Zahiri v Rainbow Painting & Decorating Services Pty Ltd

Case

[2025] NSWPICMP 159

12 March 2025


DETERMINATION OF APPEAL PANEL
CITATION: Zahiri v Rainbow Painting & Decorating Services Pty Ltd [2025] NSWPICMP 159
APPELLANT: Sadegh Zahiri
RESPONDENT: Rainbow Painting & Decorating Services Pty Ltd
APPEAL PANEL
MEMBER: Parnel McAdam
MEDICAL ASSESSOR: Todd Gothelf
MEDICAL ASSESSOR: Tommasino Mastroianni
DATE OF DECISION: 12 March 2025

CATCHWORDS: 

WORKERS COMPENSATION - Claim for deterioration; whether evidence shows basis for deterioration; consideration of assessments on which claim was based, the Medical Assessment Certificate (MAC), and fresh evidence; Riverina Wines v Workers Compensation Commission of New South Wales applied; appeal limited to body parts assessed by Certificate of Determination; O’Callaghan v Energy World Corporation Ltd discussed; Held – no evidence of deterioration; Medical Assessment Certificate confirmed.
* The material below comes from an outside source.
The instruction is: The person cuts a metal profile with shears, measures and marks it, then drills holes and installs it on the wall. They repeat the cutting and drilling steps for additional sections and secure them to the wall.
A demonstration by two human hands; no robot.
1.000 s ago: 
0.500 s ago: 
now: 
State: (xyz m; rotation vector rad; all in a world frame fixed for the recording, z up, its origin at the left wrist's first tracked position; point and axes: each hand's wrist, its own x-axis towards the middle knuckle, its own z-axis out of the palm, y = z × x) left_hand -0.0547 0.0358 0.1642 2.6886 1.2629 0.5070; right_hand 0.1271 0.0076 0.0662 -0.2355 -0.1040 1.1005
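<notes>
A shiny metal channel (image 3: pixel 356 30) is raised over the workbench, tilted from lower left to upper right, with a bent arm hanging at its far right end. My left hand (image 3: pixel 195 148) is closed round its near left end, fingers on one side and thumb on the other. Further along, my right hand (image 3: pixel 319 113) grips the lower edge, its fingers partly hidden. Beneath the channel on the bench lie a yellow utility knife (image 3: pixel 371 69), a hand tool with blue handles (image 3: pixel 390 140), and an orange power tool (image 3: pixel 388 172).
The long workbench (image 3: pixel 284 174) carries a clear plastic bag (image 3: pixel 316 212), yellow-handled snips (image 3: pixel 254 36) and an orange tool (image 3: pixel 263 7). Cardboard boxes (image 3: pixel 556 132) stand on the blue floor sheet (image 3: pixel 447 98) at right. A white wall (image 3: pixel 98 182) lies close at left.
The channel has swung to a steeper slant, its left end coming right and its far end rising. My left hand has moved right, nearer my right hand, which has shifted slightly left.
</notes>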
BACKGROUND TO THE APPLICATION TO APPEAL

  1. On 6 August 2024, Mr Zahiri, the appellant lodged an Application to Appeal Against the Decision of a Medical Assessor. The medical dispute was assessed by David Crocker, an Approved Medical Specialist, who issued a Medical Assessment Certificate (MAC) on 14 November 2019.

  2. The appellant relies on the following grounds of appeal under s 327(3) of the Workplace Injury Management and Workers Compensation Act 1998 (the 1998 Act):

    ·        deterioration of the worker’s condition that results in an increase in the degree of permanent impairment, and

    ·        availability of additional relevant information (being additional information that was not available to, and that could not reasonably have been obtained by, the appellant before the medical assessment appealed against).
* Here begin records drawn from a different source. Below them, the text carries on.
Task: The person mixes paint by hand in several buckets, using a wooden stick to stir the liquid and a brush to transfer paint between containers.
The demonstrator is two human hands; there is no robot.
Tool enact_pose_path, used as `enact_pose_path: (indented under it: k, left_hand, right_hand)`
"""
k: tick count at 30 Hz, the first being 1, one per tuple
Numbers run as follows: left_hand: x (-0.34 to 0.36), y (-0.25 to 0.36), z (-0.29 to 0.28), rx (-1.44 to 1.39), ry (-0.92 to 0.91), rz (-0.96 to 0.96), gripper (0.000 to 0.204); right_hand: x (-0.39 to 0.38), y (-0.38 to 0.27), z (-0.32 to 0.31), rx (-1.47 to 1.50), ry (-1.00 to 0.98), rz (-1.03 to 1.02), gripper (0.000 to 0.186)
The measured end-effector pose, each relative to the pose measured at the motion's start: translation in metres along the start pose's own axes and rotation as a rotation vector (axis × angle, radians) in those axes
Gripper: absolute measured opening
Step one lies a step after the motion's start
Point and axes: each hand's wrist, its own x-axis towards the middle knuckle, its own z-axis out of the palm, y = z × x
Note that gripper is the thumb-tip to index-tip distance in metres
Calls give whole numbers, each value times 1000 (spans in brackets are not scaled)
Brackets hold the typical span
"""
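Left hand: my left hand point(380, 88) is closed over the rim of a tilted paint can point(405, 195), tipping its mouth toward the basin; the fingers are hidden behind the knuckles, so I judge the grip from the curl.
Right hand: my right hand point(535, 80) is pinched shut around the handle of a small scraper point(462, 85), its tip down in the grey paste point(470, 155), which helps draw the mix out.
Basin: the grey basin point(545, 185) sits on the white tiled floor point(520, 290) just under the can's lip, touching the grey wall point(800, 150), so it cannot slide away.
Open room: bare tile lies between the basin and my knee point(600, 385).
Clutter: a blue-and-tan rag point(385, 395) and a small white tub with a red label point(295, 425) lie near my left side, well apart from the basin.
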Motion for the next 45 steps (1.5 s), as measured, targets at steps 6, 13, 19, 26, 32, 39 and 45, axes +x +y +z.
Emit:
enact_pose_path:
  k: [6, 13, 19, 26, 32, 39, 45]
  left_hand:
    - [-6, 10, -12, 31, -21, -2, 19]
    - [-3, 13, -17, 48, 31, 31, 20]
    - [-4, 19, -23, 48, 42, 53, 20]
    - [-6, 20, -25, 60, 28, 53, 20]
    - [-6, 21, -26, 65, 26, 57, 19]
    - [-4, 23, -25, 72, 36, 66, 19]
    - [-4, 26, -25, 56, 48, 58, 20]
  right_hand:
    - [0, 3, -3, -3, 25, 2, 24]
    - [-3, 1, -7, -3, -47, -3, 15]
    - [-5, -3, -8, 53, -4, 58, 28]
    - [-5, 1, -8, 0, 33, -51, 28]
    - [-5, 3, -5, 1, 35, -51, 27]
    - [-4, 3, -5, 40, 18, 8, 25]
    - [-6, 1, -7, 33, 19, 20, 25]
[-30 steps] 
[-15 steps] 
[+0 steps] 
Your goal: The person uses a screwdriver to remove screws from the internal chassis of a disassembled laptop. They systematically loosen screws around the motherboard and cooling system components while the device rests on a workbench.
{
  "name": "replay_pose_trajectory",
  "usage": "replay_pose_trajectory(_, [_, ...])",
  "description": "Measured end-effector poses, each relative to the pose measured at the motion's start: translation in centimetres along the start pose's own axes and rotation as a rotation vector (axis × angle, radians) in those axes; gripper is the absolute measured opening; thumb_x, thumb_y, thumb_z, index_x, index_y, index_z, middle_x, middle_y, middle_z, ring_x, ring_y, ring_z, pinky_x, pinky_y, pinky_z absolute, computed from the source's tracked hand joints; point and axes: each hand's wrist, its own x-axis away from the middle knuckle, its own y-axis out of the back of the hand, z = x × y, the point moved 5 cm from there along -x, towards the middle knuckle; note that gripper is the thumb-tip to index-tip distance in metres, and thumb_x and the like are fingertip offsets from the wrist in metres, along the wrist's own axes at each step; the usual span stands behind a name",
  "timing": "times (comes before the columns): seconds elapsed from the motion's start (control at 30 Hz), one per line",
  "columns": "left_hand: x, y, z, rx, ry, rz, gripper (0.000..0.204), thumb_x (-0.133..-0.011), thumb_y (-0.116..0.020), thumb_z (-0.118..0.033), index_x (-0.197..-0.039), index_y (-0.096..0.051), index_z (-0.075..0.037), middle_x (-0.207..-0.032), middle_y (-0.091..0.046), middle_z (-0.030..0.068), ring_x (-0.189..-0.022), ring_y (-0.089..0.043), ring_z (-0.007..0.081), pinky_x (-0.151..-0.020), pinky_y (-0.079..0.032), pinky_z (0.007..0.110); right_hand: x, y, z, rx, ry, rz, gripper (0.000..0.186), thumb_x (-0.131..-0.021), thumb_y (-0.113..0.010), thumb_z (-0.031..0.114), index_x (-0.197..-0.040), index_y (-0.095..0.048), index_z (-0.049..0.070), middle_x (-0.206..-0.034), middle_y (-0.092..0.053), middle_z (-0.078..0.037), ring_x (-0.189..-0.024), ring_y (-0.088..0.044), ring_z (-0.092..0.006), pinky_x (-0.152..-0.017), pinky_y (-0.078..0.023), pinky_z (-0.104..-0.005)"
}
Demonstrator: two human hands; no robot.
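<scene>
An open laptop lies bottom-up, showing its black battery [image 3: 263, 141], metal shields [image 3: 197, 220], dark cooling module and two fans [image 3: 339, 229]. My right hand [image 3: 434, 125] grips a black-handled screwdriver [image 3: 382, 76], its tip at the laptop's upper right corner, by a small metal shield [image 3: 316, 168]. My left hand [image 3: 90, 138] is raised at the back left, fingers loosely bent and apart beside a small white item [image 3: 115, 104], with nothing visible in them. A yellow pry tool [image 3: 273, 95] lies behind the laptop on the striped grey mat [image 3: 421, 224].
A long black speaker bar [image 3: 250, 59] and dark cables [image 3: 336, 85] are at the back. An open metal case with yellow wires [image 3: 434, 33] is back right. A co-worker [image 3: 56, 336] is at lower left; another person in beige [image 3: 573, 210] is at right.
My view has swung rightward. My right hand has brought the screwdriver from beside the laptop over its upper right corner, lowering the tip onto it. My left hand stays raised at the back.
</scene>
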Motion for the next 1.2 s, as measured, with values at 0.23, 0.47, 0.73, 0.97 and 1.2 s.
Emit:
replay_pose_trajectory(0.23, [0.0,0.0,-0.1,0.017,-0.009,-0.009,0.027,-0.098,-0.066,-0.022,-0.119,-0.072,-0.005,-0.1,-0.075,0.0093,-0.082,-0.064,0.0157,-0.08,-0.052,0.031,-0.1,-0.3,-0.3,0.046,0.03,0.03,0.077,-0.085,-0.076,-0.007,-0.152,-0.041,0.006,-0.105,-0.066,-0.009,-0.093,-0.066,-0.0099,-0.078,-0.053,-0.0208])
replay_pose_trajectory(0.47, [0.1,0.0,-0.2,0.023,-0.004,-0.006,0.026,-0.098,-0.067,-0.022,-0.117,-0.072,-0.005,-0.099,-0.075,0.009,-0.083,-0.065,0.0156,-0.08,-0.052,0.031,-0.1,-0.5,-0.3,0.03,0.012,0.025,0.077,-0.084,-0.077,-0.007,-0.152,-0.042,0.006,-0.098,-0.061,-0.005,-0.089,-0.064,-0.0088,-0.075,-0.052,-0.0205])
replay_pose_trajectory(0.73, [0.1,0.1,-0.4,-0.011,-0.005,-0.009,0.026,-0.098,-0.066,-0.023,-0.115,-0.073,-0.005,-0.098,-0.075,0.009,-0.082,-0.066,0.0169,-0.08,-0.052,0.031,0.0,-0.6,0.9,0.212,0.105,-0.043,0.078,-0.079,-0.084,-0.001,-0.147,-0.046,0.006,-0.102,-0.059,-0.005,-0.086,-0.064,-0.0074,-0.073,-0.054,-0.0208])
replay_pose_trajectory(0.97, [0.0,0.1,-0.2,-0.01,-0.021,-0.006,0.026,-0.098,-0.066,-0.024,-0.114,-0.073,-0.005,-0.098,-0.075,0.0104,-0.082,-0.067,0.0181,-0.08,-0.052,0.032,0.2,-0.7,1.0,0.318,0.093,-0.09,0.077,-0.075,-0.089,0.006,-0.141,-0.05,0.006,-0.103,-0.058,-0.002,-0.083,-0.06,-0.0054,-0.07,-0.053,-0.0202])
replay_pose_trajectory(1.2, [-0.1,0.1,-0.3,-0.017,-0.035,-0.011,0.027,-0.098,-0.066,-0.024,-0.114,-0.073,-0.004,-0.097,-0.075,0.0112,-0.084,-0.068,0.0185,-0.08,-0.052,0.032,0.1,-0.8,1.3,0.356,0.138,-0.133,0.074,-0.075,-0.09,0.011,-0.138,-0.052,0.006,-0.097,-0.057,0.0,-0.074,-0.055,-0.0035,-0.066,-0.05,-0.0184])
  3. The delegate is satisfied that, on the face of the application, at least one ground of appeal has been made out. The Appeal Panel has conducted a review of the original medical assessment but limited to the ground(s) of appeal on which the appeal is made.

  4. Rule 128 of the Personal Injury Commission Rules 2021 (the PIC Rules) and Procedural Direction PIC7 - Appeals, reviews, reconsiderations and correction of obvious errors in medical disputes set out the practice and procedure in relation to the medical appeal process under s 328 of the 1998 Act. An Appeal Panel determines its own procedures in accordance with r 128(1) of the PIC Rules.
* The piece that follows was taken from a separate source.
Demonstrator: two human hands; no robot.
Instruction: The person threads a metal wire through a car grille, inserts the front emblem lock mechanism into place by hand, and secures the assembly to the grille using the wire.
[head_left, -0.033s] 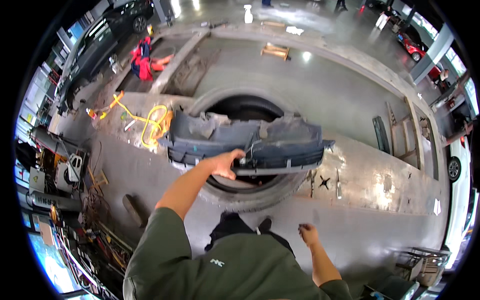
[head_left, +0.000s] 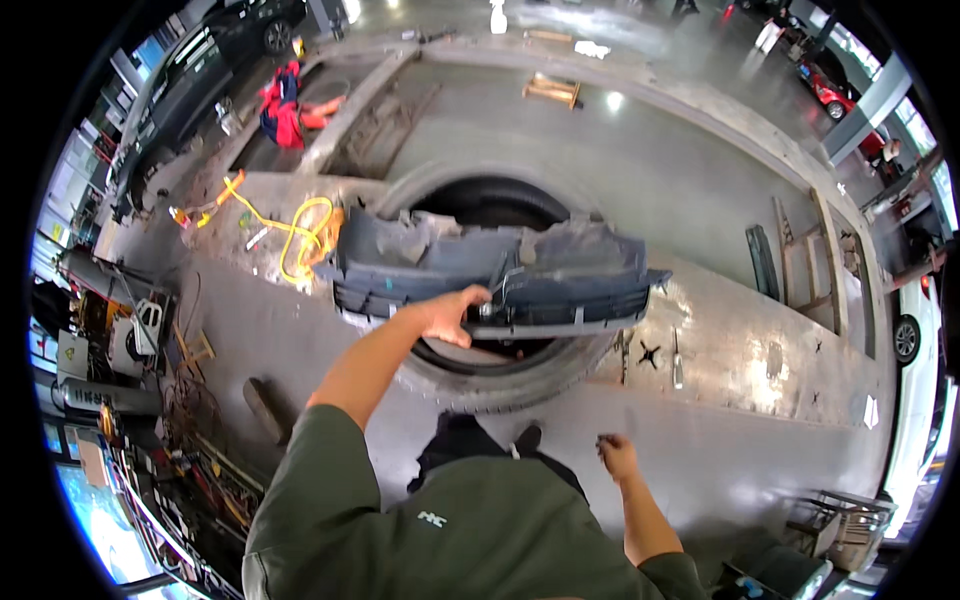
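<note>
A dark plastic car bumper piece (head_left: 580, 264) with slatted ends lies across a large tyre (head_left: 470, 392). My left hand (head_left: 452, 314) is closed around the middle of its near edge, thumb below and fingers above. Beside those fingertips sits a small dark fitting (head_left: 487, 311) with a thin wire or strip rising from it. My right hand (head_left: 617, 457) hangs low on the right, away from the bumper piece. Its fingers are curled round something small and dark that I cannot make out.
A yellow cable (head_left: 290, 245) lies left of the tyre on a metal floor frame (head_left: 720, 350). A screwdriver (head_left: 678, 362) and a black cross-shaped piece (head_left: 649, 354) lie right of it. A small wooden stool (head_left: 552, 91) stands beyond. Tools and a cylinder (head_left: 110, 397) crowd the left.
The bumper piece, the tyre and the floor around them sit slightly higher in the picture. Both hands keep nearly the same pose, the left one still on the bumper piece.
</note>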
  5. The assessment of permanent impairment is conducted in accordance with the SIRA NSW Workers Compensation Guidelines for the Evaluation of Permanent Impairment, 4th ed
    1 March 2021 (the Guidelines) and the American Medical Association Guides to the Evaluation of Permanent Impairment, 5th ed (AMA 5).

RELEVANT FACTUAL BACKGROUND

  1. The proceedings that led to this appeal coming before the Appeal Panel are somewhat complicated and are, at least in part, relevant to the determination of the dispute. This history is taken from the documents before the Appeal Panel, supplemented by the reasons provided by the delegate.   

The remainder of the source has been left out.